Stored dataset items
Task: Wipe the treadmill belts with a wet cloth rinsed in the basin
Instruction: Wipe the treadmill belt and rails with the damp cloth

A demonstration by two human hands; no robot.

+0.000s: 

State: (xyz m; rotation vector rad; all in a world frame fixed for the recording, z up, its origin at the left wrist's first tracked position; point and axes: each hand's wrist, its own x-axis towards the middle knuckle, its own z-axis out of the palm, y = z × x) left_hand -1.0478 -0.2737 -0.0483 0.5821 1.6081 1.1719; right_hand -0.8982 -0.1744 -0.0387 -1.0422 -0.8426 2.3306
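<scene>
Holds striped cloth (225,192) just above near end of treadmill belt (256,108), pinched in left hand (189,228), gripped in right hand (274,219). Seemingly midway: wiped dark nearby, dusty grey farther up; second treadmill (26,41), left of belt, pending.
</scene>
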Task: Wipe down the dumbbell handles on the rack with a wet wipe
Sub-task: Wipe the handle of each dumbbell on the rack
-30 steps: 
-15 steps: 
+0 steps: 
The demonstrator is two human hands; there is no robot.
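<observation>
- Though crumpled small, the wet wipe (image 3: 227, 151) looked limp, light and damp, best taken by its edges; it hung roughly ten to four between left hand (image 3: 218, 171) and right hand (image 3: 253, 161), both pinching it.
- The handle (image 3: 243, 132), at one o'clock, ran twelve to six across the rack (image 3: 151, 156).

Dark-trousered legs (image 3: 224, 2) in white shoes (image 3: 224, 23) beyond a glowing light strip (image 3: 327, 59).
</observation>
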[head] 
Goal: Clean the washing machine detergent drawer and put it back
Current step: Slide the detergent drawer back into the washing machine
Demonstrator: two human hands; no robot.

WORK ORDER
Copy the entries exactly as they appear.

WRITTEN SOLUTION
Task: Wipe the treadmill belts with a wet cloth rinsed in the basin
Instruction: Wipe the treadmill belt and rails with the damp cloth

A demonstration by two human hands; no robot.

+0.000s: 

State: (xyz m; rotation vector rad; all in a world frame fixed for the recording, z up, its origin at the left wrist's first tracked position; point and axes: each hand's wrist, its own x-axis towards the middle knuckle, its own z-axis out of the palm, y = z × x) left_hand -1.0478 -0.2737 -0.0483 0.5821 1.6081 1.1719; right_hand -0.8982 -0.1744 -0.0387 -1.0422 -0.8426 2.3306
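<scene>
Holds striped cloth (225,192) just above near end of treadmill belt (256,108), pinched in left hand (189,228), gripped in right hand (274,219). Seemingly midway: wiped dark nearby, dusty grey farther up; second treadmill (26,41), left of belt, pending.
</scene>
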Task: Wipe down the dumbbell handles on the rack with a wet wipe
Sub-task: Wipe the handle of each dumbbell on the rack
-30 steps: 
-15 steps: 
+0 steps: 
The demonstrator is two human hands; there is no robot.
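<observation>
- Though crumpled small, the wet wipe (image 3: 227, 151) looked limp, light and damp, best taken by its edges; it hung roughly ten to four between left hand (image 3: 218, 171) and right hand (image 3: 253, 161), both pinching it.
- The handle (image 3: 243, 132), at one o'clock, ran twelve to six across the rack (image 3: 151, 156).

Dark-trousered legs (image 3: 224, 2) in white shoes (image 3: 224, 23) beyond a glowing light strip (image 3: 327, 59).
</observation>
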[head] 
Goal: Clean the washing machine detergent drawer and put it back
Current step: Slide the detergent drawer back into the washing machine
Demonstrator: two human hands; no robot.

No further answer is required.